■ ABOUT THIS EXERCISE ■
Scan the records below, and wherever a line has the word "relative", pull it out.

[Stored records]
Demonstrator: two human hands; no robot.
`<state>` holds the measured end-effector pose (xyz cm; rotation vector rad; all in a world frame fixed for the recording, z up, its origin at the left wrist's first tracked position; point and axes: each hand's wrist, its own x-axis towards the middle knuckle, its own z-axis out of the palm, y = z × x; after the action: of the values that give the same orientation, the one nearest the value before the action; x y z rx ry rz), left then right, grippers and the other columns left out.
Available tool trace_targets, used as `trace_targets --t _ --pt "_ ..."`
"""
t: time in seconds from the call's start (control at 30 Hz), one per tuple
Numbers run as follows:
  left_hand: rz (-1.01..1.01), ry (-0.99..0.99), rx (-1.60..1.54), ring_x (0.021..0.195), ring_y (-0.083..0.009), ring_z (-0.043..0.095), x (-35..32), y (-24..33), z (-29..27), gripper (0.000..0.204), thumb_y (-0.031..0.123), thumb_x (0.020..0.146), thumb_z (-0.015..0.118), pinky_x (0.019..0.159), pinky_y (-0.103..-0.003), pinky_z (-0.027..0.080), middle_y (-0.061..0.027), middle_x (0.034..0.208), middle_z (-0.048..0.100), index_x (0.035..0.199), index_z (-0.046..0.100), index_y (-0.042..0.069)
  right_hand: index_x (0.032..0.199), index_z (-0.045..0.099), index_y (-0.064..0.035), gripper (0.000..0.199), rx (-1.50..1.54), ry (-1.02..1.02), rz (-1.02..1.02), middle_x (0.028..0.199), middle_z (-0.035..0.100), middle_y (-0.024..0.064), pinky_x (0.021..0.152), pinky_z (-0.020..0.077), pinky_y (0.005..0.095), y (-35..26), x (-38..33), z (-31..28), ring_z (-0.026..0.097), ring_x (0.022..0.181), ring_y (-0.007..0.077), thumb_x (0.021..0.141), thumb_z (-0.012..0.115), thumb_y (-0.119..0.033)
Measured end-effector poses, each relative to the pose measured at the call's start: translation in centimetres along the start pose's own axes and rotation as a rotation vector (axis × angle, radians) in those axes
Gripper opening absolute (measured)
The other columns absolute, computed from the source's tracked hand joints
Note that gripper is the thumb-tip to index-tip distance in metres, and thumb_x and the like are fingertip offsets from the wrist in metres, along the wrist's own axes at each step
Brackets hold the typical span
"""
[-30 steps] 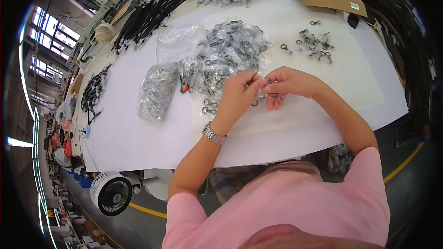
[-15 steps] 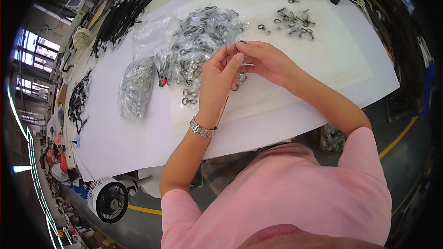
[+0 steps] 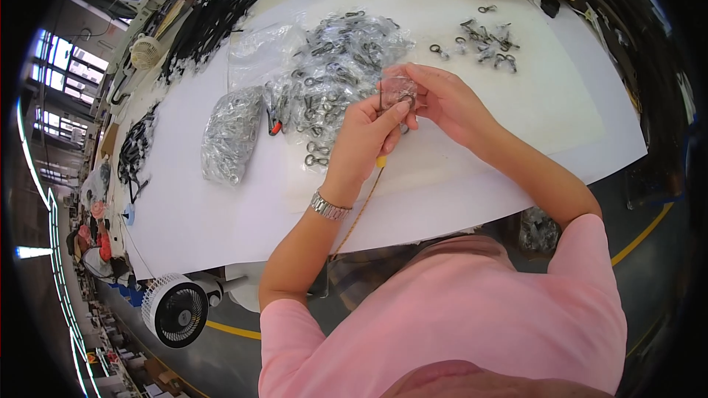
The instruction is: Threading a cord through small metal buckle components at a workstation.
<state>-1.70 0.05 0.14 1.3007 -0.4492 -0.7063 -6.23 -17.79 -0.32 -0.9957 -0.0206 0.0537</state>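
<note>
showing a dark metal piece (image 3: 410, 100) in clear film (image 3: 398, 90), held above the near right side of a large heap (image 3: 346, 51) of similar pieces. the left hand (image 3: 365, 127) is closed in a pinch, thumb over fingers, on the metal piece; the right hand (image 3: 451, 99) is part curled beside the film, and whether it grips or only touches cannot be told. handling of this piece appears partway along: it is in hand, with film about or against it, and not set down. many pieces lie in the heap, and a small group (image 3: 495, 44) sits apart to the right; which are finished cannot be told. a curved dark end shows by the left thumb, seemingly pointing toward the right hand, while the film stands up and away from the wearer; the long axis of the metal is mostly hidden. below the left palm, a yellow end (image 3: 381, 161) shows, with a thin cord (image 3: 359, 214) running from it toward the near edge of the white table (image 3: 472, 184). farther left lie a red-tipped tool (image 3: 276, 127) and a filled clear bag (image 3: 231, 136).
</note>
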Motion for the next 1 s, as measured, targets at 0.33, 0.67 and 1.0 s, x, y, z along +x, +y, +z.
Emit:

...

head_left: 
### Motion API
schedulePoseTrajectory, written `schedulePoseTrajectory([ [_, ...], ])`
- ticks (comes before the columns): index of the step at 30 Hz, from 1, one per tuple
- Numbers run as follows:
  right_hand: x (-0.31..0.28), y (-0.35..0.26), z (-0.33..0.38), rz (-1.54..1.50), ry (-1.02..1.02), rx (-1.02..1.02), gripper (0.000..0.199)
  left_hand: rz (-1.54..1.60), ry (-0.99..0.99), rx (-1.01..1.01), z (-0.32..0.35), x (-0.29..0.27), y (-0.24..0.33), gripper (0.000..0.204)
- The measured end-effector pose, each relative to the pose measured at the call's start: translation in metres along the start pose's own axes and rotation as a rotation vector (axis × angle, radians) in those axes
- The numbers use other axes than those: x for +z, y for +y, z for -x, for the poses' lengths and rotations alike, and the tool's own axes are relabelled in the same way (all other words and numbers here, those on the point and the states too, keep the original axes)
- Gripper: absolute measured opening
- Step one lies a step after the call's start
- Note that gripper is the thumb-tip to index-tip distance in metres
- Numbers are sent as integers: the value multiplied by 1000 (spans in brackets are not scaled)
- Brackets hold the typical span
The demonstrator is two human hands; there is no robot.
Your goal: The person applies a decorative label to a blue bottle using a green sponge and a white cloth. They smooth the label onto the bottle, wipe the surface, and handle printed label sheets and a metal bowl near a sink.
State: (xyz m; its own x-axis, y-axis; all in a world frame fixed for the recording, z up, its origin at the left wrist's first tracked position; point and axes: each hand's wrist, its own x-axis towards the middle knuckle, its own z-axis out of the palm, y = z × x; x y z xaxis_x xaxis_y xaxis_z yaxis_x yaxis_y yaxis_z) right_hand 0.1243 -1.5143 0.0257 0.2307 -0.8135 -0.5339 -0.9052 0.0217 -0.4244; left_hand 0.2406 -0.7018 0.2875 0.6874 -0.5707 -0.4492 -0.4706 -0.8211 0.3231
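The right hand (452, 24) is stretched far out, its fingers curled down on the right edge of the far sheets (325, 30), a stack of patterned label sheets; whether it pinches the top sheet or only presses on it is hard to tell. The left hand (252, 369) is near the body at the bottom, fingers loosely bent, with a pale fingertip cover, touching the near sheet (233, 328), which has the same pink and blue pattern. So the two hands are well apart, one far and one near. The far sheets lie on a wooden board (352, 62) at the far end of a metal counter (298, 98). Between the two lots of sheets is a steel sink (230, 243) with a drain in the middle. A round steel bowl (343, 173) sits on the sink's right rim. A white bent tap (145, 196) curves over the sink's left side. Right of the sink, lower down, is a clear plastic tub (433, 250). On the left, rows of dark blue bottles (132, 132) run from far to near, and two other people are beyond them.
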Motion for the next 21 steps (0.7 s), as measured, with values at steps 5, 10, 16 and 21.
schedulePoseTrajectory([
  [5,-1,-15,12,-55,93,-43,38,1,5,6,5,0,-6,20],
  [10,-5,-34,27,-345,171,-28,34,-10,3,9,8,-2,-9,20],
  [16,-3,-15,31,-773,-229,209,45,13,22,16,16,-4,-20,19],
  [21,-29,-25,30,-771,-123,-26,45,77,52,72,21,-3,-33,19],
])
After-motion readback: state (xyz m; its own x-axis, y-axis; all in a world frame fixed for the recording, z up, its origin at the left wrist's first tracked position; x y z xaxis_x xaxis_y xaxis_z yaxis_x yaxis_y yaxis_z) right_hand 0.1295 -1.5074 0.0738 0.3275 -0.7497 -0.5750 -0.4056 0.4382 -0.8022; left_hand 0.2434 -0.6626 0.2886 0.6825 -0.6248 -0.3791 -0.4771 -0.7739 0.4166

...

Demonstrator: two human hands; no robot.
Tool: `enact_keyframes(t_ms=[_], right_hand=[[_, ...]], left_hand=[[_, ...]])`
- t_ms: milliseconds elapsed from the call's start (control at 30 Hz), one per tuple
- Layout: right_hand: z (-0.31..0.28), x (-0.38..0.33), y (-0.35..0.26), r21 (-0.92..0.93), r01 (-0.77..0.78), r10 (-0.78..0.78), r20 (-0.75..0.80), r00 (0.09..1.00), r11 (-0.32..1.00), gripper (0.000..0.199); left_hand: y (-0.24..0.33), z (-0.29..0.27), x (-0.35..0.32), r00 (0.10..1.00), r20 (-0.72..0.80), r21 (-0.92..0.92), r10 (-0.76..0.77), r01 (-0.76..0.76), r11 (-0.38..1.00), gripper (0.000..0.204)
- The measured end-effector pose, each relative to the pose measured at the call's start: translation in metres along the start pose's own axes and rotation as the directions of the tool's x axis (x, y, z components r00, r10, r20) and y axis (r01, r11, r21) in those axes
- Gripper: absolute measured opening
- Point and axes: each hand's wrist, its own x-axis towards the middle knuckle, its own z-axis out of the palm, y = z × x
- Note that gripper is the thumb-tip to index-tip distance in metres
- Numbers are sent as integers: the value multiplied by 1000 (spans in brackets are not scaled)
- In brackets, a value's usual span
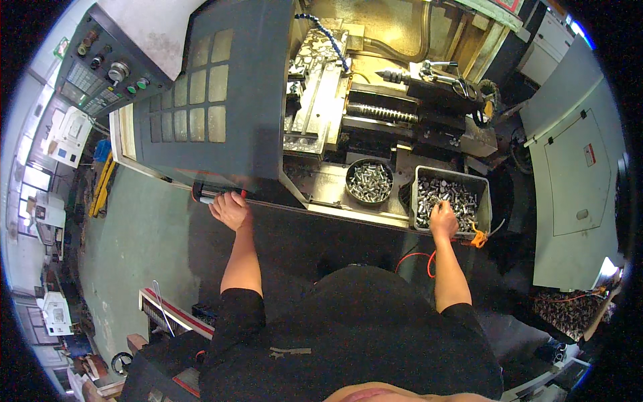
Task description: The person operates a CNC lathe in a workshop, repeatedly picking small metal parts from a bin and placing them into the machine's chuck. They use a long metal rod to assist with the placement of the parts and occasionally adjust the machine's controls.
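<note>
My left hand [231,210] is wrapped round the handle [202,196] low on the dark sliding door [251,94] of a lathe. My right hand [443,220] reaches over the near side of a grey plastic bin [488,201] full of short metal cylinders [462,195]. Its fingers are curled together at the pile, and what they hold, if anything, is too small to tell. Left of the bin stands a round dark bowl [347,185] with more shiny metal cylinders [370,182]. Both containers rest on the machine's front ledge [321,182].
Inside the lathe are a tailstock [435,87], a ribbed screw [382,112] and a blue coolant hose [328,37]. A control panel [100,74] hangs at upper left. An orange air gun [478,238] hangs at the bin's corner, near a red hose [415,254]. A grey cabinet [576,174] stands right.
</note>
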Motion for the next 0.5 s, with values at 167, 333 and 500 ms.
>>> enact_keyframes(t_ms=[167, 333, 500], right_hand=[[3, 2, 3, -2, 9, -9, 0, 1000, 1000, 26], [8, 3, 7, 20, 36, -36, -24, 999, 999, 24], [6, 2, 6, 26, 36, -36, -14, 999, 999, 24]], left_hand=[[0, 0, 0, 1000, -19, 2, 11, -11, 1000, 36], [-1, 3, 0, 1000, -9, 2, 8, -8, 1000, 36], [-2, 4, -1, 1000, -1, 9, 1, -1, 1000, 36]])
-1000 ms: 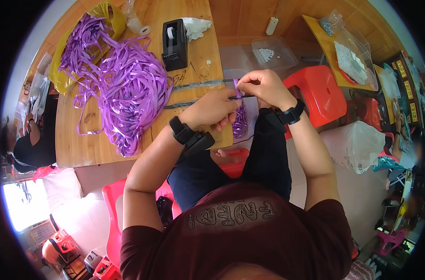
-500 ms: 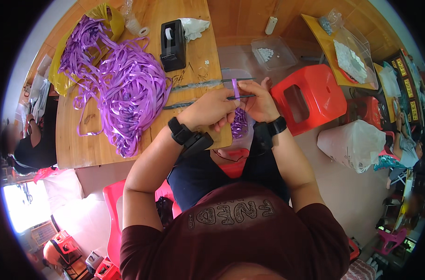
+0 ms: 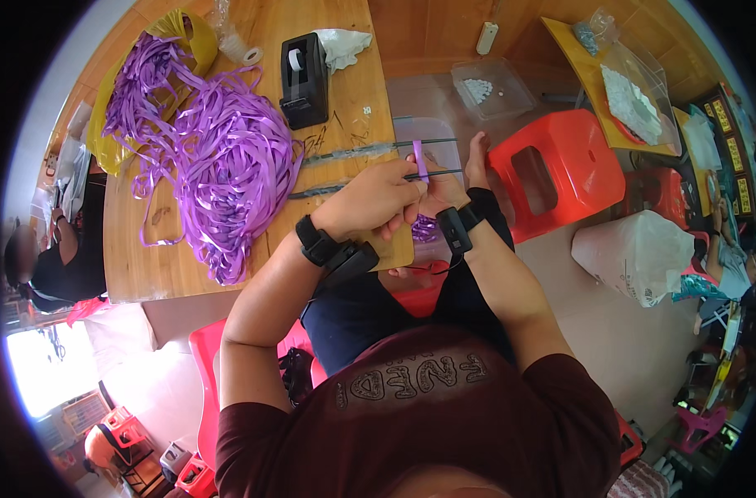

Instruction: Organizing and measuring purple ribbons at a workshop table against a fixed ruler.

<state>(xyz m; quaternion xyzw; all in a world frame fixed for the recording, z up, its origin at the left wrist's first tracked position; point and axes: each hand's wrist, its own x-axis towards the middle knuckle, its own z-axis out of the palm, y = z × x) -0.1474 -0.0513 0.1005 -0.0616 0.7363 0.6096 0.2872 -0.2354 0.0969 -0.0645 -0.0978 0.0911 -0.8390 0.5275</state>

■ ANSWER FOR THIS EXERCISE ■
Measured end-effector poses, each relative to the pose measured at the call's start: translation in centimetres along the start pose's own axes and rotation as a rotation vector (axis × angle, radians) in those axes
- The measured end-effector pose, each relative to the pose measured at the call's start: translation in metres along the start pose's own axes and rotation as a rotation vector (axis × angle, radians) in those axes
- The measured end-effector pose, each relative to the pose measured at the call's start: translation in metres along the start pose's own axes and rotation as the directions of the tool's x axis (x, y, z components r00, r10, r20) and y axis (r01, r11, r21) in those axes

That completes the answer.